La France a t-elle un sens ? Est-il partagé par tous les Français ? Ce projet France se réduit-il au projet des Français, ou bien revêt-il quelque chose de plus ? Quelque chose qui pourrait être partagé par tous ceux qui souhaiteraient contribuer, plus largement ? Tant et tant de questions de fond auxquelles il faudrait pouvoir répondre, avant d’espérer se mettre d’accord sur un programme, et sur un candidat… 

De nombreux intellectuels ont traité le sujet, et ce depuis bien longtemps… De nombreux acteurs et activistes, de tous bords, ont fait des propositions et défendu leurs visions. Quelques partis politiques se sont même appropriés la question… Mais pourquoi s’y intéressent-ils, eux ? Qui est concerné par ce projet ? Qui s’intéresse à la France ? Ceux qui ressentent un héritage commun ? Des valeurs partagées ? Un devenir commun ? Quel que soient les réponses, ce sont toujours ceux qui ont un intérêt à la France. Ceux pour qui la France est, de près ou de loin, un enjeu personnel et donc potentiellement collectif. Tous ceux qui sont dans la France, qui agissent sur la France, parce que c’est bon pour eux.

Alors qui ? Tout le monde ? Exceptés ceux qui n’ont aucun intérêt à construire ce projet, ni même à le penser. Et ils sont nombreux, ceux qui ne font pas partie du jeu.

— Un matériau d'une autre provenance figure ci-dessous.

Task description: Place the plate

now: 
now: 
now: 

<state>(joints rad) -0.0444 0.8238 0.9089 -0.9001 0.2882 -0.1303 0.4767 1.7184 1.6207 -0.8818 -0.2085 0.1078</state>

Ceux pour qui la France n’est pas un enjeu. Ceux qui n’ont rien à y gagner. Ou beaucoup à y perdre. Ceux qui sont hors du processus mais pourtant parties prenantes : parce qu’ils sont nés en France – ou parce qu’ils n’y sont pas nés mais contribuent sur le fond à la réussite du projet. Ceux qui sont dés-intégrés, dans tous les sens du terme. Ceux qui ne sont plus reconnus comme en faisant parti – parce qu’ils ont perdu leur emploi, parce qu’ils sont différents, parce qu’ils sont ailleurs, parce qu’ils ne s’expriment jamais, etc.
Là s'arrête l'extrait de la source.